▶ To do
Output the data below line for line, exactly, up to and including the line where "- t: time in" appears.

(Items from a data source)
--------------------

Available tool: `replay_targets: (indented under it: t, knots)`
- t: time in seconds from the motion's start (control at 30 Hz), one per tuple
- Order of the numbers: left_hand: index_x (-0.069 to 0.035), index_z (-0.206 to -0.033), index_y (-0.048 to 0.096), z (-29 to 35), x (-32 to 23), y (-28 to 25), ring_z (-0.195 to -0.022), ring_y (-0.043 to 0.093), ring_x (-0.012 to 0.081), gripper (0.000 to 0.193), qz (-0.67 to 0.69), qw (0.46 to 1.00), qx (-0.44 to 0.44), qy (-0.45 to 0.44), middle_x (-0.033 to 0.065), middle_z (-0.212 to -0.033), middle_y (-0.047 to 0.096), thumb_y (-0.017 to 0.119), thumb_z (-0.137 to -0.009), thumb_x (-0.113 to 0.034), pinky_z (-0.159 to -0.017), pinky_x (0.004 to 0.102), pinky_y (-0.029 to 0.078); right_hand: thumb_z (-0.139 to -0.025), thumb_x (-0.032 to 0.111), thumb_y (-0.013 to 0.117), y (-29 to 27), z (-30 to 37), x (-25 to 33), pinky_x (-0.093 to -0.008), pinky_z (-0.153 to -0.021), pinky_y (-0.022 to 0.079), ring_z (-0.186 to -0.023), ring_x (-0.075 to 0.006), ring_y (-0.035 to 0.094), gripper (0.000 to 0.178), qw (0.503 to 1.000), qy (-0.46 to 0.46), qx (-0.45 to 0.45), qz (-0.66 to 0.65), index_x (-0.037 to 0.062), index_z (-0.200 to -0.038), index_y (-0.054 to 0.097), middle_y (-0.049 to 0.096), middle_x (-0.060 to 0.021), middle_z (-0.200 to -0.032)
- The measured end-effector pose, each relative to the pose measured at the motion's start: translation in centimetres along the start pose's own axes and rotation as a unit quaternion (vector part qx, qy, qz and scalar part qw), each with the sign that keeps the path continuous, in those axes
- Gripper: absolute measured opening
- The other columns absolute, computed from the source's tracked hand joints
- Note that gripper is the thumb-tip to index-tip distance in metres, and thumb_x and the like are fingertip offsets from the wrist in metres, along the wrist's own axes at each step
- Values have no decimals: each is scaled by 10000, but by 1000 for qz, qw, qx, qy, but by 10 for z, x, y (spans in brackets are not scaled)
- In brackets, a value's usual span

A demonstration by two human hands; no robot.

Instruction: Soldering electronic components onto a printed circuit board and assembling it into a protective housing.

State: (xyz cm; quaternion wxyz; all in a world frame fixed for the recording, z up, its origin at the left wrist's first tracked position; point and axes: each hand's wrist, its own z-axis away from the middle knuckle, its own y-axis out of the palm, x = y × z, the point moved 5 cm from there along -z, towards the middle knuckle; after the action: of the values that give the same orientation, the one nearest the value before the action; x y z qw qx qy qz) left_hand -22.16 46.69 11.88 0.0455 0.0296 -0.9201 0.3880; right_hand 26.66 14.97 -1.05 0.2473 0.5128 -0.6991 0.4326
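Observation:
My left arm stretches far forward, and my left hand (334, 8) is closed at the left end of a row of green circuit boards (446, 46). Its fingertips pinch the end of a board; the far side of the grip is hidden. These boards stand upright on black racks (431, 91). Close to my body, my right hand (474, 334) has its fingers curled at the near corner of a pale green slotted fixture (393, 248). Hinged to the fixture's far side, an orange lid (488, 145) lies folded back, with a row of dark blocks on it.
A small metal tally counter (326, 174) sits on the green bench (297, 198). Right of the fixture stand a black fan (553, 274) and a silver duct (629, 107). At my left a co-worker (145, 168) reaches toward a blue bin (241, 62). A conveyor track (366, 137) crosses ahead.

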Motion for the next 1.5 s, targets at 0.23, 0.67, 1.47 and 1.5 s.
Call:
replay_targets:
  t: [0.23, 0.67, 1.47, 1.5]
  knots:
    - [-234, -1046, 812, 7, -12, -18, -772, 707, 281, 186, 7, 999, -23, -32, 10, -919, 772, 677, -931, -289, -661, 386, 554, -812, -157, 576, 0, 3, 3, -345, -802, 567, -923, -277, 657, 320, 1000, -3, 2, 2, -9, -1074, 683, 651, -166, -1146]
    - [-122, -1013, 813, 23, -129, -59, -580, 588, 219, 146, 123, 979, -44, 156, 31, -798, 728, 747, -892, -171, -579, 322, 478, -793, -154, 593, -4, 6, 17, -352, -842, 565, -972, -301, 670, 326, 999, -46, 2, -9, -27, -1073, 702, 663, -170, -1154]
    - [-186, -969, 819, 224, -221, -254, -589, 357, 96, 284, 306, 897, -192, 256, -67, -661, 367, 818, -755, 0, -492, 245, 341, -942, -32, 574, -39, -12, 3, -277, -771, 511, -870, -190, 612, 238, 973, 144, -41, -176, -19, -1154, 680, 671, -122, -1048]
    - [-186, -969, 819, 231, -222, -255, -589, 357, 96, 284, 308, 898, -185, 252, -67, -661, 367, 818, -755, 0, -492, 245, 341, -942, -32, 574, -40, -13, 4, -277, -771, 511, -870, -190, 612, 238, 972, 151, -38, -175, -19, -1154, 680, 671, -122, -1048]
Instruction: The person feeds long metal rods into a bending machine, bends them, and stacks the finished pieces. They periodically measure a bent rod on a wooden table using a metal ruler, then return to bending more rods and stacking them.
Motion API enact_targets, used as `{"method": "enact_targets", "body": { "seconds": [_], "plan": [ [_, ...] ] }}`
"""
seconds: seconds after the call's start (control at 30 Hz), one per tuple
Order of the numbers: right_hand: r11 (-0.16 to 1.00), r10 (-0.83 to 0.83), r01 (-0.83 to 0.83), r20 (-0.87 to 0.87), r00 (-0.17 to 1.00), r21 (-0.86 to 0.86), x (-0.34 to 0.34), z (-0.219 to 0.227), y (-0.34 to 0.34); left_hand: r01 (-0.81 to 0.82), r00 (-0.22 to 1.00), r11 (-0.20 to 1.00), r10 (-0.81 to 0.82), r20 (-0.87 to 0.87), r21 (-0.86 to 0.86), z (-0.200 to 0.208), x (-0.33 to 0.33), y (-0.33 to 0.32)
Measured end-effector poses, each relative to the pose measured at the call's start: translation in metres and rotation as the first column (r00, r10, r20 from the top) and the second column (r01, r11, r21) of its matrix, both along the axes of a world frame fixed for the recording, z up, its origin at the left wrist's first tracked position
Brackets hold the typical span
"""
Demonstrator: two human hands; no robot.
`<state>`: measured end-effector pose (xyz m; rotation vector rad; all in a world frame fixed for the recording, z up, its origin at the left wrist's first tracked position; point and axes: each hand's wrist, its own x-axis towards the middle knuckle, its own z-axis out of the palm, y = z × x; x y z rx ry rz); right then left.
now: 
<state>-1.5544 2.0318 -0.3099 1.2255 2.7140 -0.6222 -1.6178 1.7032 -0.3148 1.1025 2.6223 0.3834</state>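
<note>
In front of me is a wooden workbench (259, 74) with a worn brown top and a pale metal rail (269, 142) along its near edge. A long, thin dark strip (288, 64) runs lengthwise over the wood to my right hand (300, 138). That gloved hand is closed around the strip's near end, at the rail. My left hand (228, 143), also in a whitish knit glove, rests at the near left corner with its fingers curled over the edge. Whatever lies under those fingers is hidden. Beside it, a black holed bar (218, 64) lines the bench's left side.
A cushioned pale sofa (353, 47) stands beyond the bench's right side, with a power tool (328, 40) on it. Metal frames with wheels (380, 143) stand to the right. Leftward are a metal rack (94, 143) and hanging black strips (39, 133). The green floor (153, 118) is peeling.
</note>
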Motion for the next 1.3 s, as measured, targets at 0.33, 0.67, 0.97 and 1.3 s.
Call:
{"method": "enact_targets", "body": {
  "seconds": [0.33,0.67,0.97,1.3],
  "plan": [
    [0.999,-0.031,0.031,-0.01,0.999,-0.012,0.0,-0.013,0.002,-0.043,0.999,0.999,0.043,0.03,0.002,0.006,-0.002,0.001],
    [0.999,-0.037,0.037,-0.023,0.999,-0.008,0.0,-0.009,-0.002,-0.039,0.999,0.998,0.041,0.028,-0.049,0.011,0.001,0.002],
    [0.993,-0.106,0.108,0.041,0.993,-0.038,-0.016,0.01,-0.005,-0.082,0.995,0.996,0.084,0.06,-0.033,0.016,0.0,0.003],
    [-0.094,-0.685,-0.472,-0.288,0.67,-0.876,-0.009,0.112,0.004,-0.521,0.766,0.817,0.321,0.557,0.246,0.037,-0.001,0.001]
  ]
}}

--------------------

▶ Answer area
Available tool: `replay_targets: (indented under it: t, knots)`
- t: time in seconds from the motion's start (control at 30 Hz), one per tuple

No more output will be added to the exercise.